:: Instructions to follow ::
The line containing "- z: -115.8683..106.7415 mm" and every line after it, through the last one below: output exactly these and nothing else.

####

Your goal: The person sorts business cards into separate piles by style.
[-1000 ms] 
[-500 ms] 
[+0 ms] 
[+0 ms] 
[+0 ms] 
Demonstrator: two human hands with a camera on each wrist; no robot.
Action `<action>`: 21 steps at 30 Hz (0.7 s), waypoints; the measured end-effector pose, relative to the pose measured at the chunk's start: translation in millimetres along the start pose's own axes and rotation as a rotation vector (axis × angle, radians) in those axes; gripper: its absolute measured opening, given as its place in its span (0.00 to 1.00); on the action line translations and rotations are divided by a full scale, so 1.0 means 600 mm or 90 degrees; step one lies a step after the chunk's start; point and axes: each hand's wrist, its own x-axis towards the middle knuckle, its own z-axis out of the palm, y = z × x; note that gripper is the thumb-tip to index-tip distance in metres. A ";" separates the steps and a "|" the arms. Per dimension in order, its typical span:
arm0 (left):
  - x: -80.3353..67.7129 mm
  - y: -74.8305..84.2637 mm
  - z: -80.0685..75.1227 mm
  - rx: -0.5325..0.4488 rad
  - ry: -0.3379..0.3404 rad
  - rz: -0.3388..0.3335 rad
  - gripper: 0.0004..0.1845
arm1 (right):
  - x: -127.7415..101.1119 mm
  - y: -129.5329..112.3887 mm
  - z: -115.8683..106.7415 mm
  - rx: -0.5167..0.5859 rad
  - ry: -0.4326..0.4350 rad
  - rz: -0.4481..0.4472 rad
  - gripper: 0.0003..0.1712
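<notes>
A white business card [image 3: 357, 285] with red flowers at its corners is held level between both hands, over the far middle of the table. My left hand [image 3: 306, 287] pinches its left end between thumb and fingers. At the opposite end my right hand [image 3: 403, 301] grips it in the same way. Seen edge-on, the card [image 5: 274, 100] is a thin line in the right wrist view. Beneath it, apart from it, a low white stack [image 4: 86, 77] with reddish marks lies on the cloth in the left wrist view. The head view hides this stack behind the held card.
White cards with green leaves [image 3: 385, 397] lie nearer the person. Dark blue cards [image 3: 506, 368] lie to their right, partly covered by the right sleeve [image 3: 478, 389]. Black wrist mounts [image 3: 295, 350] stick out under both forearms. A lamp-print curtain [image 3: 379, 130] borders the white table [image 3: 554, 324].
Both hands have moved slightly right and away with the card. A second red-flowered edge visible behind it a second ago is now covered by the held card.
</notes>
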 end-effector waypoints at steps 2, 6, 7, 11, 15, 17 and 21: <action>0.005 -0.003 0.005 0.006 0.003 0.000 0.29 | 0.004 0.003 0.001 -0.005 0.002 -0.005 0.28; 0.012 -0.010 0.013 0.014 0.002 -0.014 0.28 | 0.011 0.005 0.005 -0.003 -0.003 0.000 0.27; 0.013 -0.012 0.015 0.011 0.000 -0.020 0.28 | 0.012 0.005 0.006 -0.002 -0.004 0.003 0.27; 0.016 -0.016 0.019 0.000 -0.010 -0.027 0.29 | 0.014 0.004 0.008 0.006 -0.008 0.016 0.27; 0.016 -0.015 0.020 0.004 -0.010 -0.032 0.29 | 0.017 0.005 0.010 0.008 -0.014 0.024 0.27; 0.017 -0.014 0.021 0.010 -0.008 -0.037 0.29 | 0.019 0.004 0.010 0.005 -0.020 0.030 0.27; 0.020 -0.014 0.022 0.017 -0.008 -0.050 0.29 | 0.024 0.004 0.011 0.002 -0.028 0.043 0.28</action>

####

:: Solution for this exercise ::
  - z: -115.8683..106.7415 mm
  - rx: -0.5167..0.5859 rad
  - ry: -0.4326..0.4350 rad
  - rz: -0.4481..0.4472 rad
  - gripper: 0.0003..0.1712
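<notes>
A white business card [image 3: 357, 285] with red flowers at its corners is held level between both hands, over the far middle of the table. My left hand [image 3: 306, 287] pinches its left end between thumb and fingers. At the opposite end my right hand [image 3: 403, 301] grips it in the same way. Seen edge-on, the card [image 5: 274, 100] is a thin line in the right wrist view. Beneath it, apart from it, a low white stack [image 4: 86, 77] with reddish marks lies on the cloth in the left wrist view. The head view hides this stack behind the held card.
White cards with green leaves [image 3: 385, 397] lie nearer the person. Dark blue cards [image 3: 506, 368] lie to their right, partly covered by the right sleeve [image 3: 478, 389]. Black wrist mounts [image 3: 295, 350] stick out under both forearms. A lamp-print curtain [image 3: 379, 130] borders the white table [image 3: 554, 324].
Both hands have moved slightly right and away with the card. A second red-flowered edge visible behind it a second ago is now covered by the held card.
</notes>
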 end-effector waypoints at steps 2, 6, 7, 11, 15, 17 and 21: <action>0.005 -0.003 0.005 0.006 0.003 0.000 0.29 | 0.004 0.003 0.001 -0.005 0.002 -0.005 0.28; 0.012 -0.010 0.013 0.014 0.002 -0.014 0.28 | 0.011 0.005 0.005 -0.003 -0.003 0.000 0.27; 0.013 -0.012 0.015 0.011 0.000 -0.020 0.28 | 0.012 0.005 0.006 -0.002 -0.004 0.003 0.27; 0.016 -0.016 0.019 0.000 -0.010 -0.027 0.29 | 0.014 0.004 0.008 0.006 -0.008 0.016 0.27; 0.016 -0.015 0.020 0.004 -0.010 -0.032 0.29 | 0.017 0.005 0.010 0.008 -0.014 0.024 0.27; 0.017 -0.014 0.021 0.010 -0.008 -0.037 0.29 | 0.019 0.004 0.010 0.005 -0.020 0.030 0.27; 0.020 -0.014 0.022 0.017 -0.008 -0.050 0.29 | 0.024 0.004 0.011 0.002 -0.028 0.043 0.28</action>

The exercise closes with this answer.